[Extracted records]
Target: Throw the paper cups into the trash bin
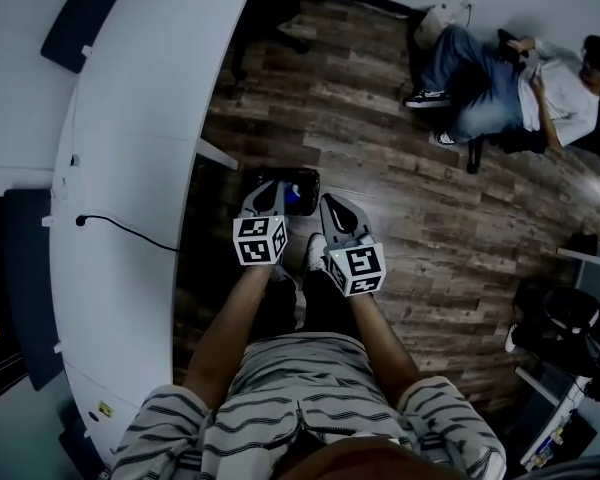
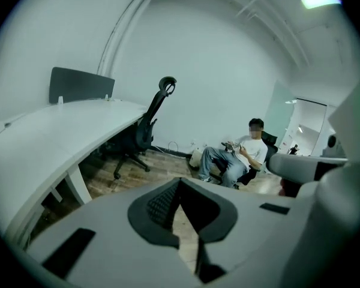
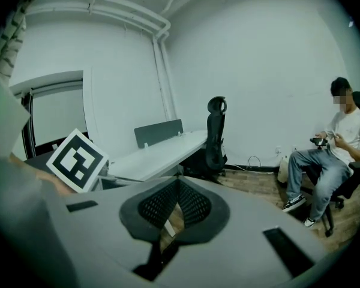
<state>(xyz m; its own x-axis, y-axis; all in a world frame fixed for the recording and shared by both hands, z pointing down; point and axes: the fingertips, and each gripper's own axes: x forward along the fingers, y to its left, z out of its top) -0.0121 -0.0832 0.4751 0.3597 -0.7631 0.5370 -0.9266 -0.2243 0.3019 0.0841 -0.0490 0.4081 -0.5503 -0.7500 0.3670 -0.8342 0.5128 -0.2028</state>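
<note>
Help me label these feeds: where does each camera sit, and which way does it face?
Head view: on the head, facing steeply down at floor and desk; arms, left gripper, right gripper show.
Left gripper view: on that gripper, facing along shut jaws toward chair, seated person.
Right gripper view: likewise; left gripper's cube shows.
Shared: all show the seated person.

The curved white desk [image 1: 130, 148] borders a brown wood-plank floor [image 1: 380, 128]. The grey plastic left gripper [image 1: 275, 190] and grey plastic right gripper [image 1: 330, 202] bear black-and-white squares. The wearer's light grey shirt [image 1: 280, 393] has dark stripes.
</note>
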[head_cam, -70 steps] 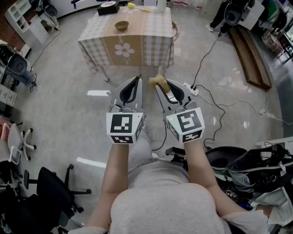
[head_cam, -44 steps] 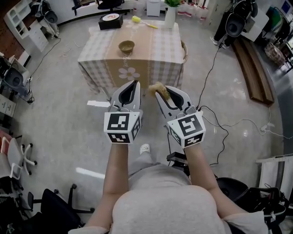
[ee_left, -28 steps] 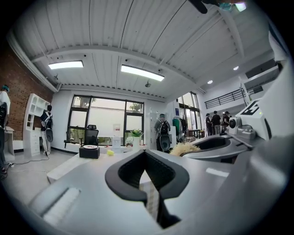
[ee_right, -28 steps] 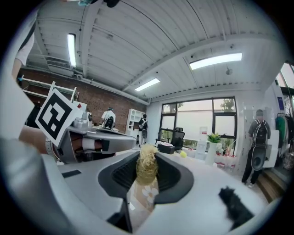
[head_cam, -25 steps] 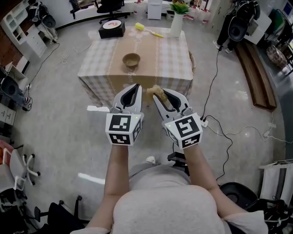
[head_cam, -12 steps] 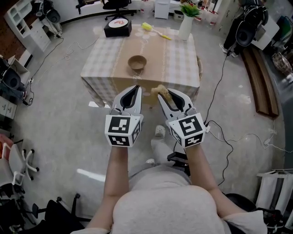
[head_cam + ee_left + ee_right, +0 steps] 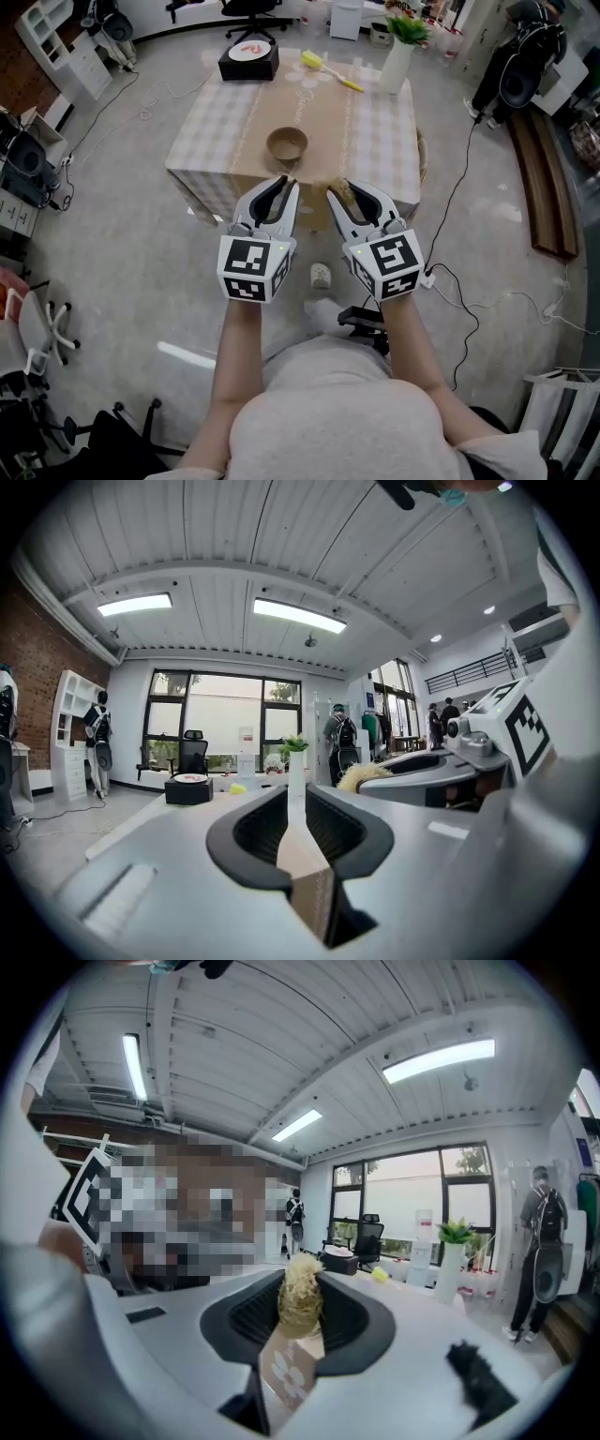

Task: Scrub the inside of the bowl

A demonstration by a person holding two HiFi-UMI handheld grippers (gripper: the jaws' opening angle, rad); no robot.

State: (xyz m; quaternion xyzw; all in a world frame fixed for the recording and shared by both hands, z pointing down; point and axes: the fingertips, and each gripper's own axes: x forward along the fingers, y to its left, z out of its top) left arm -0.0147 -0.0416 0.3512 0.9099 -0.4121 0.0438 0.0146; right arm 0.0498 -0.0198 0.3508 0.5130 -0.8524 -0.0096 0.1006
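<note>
A checked cloth covers the worktop (image 7: 211, 131), with a tan runner (image 7: 314, 112) down its middle. At the far left corner sits a black box (image 7: 246, 67) topped by a white plate (image 7: 250, 50). A yellow brush (image 7: 323, 67) lies near the far edge, and a white vase (image 7: 396, 67) of green leaves stands at the far right corner. Off the right edge, a long wooden plank (image 7: 544, 187) lies on the grey floor (image 7: 122, 234).

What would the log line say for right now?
left gripper: empty, jaws just opening | right gripper: shut on scrubber | bowl: on table, untouched
</note>
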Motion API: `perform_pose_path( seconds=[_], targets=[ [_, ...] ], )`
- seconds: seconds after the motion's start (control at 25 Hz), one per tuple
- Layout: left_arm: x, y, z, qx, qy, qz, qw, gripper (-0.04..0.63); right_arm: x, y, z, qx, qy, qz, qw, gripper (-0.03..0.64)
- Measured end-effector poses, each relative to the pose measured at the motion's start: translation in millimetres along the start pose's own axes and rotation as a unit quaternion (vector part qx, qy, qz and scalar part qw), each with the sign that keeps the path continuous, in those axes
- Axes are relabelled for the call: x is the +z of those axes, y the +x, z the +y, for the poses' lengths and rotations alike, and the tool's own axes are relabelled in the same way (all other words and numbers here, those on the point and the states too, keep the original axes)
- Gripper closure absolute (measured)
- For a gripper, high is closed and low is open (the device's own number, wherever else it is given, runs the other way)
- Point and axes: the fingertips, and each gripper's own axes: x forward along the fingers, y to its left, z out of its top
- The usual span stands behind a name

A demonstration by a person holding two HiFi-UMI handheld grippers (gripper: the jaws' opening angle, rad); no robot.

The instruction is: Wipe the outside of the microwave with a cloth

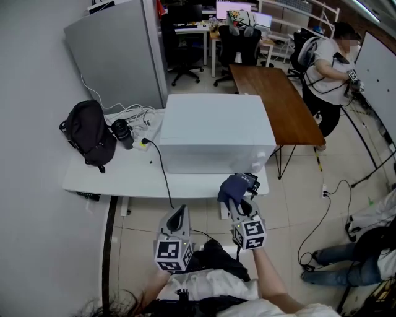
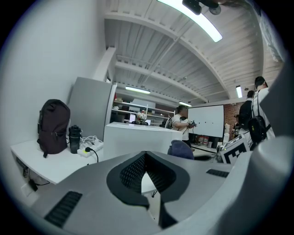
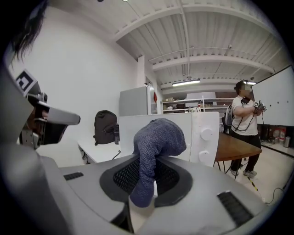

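A black backpack sits left of the microwave. In front of the microwave, the left gripper has its jaws pressed together, empty. Further right, the right gripper pinches the blue cloth (bunched, near the microwave's front right corner).

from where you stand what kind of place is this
Likely a shared office or lab workroom: desks with monitors and office chairs at the back, a whiteboard at the right, and a microwave on a white table.
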Motion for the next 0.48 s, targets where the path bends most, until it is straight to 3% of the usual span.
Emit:
perform_pose_path(
  seconds=[0.2,0.48],
  targets=[
    [-3.0,-21.2,-14.0,-0.016,-0.002,-0.003,0.9999,0.603,19.4,-50.2,15.1,-0.005,0.025,-0.020,0.999,0.532],
    [-9.4,-60.3,-40.0,-0.011,0.018,-0.007,0.9998,0.603,19.4,-131.7,18.5,-0.027,0.052,-0.010,0.998,0.532]
  ],
)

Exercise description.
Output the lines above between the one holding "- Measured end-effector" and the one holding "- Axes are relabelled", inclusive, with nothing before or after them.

Response area.
- Measured end-effector poses, each relative to the pose measured at the motion's start: translation in millimetres along the start pose's own axes and rotation as a unit quaternion (vector part qx, qy, qz and scalar part qw), each with the sign that keeps the path continuous, in those axes
- Axes are relabelled for the call: x is the +z of those axes, y the +x, z the +y, for the poses' lengths and rotations alike, and the tool's own axes are relabelled in the same way (all other words and numbers here, those on the point and the states too, keep the original axes)

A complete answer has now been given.